The final technique to giving quality public presentations is keeping the message simple. Most likely, your audience doesn't know a quarter of what you know about the topic that you will be speaking on. In addition to that, you probably won't have near enough time to cover everything that you know either. Therefore, keep it simple. Pick five to seven points that you will want to cover and give enough information where it is understood, but don't overload your audience with information either.

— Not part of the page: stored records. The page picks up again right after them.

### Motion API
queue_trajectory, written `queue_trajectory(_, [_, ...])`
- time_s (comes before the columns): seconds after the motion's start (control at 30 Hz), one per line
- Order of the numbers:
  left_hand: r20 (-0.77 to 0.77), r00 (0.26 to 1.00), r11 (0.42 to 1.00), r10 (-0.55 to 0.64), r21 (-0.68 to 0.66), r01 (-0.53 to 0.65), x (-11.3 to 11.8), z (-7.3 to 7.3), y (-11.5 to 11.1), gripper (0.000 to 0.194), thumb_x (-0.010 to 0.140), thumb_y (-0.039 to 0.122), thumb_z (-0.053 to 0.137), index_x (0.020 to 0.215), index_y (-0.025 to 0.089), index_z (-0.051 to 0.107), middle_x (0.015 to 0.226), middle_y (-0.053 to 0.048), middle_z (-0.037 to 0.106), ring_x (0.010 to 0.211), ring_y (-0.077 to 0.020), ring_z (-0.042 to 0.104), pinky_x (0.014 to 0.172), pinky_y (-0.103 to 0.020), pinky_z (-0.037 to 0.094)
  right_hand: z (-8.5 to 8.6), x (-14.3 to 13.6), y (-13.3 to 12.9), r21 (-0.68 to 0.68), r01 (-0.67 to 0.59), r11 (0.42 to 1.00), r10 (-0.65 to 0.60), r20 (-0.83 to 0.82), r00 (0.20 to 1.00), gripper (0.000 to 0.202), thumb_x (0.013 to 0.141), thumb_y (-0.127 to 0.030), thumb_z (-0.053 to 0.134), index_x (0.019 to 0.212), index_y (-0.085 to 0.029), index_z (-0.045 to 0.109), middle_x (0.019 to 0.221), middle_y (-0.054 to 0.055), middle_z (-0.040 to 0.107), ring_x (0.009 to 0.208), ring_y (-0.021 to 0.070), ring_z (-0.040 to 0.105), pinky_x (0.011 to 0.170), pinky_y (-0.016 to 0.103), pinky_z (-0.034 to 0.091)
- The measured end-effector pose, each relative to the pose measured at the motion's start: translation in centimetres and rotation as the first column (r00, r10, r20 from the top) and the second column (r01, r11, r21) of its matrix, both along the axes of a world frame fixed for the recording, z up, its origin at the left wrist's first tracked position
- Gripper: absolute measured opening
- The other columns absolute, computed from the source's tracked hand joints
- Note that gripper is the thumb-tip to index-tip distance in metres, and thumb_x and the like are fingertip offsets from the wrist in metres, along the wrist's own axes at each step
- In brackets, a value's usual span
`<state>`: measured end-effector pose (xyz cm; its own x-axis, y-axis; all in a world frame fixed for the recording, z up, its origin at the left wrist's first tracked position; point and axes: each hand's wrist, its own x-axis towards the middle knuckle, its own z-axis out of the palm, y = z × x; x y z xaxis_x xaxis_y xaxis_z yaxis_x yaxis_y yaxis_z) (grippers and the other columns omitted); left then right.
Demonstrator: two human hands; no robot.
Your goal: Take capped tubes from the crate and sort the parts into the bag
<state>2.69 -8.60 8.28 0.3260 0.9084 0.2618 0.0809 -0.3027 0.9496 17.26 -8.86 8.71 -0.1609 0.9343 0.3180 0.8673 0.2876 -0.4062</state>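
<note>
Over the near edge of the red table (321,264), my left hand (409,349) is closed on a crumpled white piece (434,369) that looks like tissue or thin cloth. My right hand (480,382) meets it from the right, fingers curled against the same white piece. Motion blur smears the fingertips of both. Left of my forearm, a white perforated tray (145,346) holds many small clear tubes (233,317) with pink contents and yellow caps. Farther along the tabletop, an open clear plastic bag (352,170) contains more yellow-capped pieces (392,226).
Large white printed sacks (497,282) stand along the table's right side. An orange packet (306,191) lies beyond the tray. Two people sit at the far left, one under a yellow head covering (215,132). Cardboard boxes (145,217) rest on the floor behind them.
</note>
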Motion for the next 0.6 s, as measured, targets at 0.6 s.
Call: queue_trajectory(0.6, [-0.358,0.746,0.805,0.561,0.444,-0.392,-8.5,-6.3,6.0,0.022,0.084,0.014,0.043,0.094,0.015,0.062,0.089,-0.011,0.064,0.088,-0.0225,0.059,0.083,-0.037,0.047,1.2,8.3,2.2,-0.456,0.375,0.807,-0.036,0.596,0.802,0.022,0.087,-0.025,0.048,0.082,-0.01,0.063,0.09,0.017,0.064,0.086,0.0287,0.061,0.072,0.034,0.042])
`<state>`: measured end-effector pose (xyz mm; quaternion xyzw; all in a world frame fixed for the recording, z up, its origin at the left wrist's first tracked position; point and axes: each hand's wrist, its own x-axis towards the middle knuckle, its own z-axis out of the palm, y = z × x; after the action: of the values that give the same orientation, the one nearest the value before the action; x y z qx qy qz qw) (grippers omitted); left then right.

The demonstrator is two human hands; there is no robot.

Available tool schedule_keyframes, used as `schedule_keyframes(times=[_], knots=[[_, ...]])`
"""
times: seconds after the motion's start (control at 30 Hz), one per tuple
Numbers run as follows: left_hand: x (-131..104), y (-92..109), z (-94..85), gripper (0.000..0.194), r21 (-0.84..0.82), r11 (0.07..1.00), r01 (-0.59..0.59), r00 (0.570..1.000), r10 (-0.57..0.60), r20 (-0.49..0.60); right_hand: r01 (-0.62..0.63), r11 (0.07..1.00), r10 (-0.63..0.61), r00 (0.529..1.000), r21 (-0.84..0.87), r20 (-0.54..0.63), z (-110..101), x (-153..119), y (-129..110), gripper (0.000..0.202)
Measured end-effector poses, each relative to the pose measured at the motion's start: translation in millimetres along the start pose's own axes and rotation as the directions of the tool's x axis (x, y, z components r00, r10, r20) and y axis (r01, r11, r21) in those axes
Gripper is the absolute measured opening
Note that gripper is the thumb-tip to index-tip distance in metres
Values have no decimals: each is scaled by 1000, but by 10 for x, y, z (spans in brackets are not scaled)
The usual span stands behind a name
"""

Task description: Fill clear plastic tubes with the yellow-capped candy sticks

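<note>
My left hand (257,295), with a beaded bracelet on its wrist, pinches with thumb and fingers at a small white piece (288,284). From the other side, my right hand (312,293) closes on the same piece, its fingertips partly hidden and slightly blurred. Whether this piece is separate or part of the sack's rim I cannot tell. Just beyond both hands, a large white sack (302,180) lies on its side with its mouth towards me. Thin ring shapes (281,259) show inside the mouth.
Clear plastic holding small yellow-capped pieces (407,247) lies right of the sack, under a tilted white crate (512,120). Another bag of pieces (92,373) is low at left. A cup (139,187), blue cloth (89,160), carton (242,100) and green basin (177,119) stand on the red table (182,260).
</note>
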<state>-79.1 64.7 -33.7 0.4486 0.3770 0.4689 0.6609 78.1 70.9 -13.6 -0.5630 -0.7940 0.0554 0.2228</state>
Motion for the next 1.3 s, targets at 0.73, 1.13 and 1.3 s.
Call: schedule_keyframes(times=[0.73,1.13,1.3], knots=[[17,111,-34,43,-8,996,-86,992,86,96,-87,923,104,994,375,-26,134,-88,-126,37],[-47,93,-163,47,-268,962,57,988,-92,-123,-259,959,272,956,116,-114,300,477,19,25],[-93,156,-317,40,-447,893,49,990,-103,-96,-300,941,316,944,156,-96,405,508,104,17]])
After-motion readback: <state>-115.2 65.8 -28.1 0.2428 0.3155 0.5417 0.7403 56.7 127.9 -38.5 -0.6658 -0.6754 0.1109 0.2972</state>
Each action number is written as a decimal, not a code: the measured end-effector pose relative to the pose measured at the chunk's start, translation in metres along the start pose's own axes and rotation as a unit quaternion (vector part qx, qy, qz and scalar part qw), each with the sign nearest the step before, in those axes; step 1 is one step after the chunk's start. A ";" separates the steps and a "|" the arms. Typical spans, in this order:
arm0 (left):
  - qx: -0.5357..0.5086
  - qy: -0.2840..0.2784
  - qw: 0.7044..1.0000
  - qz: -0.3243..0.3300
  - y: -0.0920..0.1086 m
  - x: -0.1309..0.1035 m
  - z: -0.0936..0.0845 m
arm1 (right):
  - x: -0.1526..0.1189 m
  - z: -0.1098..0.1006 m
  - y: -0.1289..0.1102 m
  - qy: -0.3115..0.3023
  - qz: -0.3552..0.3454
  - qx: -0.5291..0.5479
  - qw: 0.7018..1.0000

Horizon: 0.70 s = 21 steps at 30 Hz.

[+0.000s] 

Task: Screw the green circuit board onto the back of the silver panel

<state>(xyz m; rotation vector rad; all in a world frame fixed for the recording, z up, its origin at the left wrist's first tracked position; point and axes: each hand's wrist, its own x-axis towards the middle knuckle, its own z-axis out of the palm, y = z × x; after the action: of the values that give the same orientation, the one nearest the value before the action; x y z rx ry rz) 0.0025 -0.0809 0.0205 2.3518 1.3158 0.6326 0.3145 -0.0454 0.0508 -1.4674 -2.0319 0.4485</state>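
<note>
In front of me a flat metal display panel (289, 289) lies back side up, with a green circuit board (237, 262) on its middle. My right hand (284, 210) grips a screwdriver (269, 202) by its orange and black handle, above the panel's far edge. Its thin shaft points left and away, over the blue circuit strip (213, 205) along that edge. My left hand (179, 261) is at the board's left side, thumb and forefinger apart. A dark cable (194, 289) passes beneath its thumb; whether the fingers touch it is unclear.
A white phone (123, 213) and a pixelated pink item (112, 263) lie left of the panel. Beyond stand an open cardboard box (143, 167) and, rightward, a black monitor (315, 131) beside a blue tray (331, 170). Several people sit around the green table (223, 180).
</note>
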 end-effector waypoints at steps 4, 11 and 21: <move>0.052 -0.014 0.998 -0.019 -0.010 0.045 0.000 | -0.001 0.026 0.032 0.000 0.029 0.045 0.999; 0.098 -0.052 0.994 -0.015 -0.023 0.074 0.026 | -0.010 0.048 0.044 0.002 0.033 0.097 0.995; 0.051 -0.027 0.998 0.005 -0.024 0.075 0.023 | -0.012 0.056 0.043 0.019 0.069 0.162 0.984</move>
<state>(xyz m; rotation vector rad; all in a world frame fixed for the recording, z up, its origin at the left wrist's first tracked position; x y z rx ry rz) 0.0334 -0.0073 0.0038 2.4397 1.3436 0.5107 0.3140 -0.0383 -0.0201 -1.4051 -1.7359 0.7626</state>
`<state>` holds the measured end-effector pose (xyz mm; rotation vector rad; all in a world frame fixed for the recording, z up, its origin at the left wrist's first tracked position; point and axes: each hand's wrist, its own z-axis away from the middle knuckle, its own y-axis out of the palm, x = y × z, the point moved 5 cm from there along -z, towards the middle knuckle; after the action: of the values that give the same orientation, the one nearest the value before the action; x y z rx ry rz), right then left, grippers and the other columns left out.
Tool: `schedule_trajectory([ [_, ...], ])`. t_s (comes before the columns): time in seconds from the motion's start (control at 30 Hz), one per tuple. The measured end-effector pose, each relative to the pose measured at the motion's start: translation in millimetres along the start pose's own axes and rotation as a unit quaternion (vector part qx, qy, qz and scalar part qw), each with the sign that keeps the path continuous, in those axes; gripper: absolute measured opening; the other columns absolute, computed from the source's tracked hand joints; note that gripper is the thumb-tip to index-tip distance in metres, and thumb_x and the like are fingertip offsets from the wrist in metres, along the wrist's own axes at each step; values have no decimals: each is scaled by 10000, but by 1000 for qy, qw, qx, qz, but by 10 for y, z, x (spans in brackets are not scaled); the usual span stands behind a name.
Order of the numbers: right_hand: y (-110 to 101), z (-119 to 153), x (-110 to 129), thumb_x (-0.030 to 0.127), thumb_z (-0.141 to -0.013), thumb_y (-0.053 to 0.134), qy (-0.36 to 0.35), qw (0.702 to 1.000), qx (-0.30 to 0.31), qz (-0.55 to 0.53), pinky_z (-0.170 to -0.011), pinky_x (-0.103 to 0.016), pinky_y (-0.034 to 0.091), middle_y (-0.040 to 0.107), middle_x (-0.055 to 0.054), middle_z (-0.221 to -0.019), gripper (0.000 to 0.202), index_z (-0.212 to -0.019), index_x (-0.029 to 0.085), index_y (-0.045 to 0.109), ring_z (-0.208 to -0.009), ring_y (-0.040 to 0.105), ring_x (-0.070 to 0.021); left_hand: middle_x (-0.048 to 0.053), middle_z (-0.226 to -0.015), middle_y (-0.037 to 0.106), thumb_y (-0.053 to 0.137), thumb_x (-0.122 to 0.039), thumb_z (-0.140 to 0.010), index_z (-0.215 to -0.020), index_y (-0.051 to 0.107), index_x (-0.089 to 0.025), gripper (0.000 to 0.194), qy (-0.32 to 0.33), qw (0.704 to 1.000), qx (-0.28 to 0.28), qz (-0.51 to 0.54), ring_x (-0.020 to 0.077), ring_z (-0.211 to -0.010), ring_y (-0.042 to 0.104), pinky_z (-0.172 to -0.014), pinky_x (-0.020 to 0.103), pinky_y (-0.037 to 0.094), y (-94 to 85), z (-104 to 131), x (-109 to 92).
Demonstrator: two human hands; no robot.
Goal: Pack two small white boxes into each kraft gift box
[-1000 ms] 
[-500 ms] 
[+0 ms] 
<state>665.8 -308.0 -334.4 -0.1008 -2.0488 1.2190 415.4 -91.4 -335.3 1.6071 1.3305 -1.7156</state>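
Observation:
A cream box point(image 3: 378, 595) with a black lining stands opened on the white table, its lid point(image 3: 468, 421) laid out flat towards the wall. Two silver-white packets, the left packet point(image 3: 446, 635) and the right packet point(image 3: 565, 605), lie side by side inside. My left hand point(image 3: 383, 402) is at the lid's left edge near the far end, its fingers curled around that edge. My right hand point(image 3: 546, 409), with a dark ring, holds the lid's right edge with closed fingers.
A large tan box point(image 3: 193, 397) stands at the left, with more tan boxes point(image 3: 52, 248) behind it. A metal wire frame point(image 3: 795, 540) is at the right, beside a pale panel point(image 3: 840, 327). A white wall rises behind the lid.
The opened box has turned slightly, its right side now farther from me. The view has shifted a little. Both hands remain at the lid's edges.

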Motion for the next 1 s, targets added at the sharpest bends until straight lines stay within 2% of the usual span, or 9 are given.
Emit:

These three public speaking techniques will help you to form a base foundation for improving your public speaking. Think ahead of time what you want to communicate, prepare yourself with a simplified outline of the speech, and keep it simple. These public speaking techniques, when combined, will help you to relax when speaking in front of a crowd of your peers while delivering a quality speech.

Friday, August 28, 2009

Public Speaking Exercises Can Help You Too

If you hold any position of authority at your job or if you happen to be self-employed, it is inevitable that there will come a time where you will be asked to give a presentation to a group of people. If public speaking is something that you are not really accustomed to, you may feel a sense of anxiety and literally lose sleep wondering how you're going to overcome your fears. This article will aim to provide public speaking exercises that you can use to make your public speaking engagement a positive experience.

Love them or hate them, public speaking exercises can really improve your public speaking abilities. The first exercise is to tape yourself with a voice recorder or camcorder. A camcorder will give you the advantage of hearing how you sound in addition to seeing how you look when speaking. Recording and reviewing yourself will provide you with fastest improvements in your public speaking. While this exercise will undoubtedly be your least favorite exercise, it is the most effective and will provide the fastest improvements.

The second exercise is to practice tongue twisters before giving your speech. You may think that sounds silly. After all, what do tongue twisters have to do with public speaking? Of all the public speaking exercises that exist, only by practicing tongue twisters out loud can you improve your diction in such a short period of time. If nobody can clearly understand what you're saying, you can expect your audience to quickly tune you out and ignore what you have to say, no matter how useful or important your presentation is.

The final exercise is all about relaxation. Relaxation can be achieved with purposeful breathing. Before going on stage, inhale deeply through your mouth and exhale very slowly through your nose. Breathing in this manner will help you to relax and calm your nerves. When you're relaxed, you appear very confident to your audience while simultaneously appearing as though you're a complete natural when it comes to speaking in front of groups of people.

Remember that most people fear public speaking and the fact that you are doing what they fear will automatically put you in a positive spotlight. Public speaking exercises like recording yourself, perfecting your diction, and focusing on your breathing will all contribute to you looking like a pro. No longer will you have to experience anxiety or lose any sleep if you commit to practicing the exercises that you have learned here.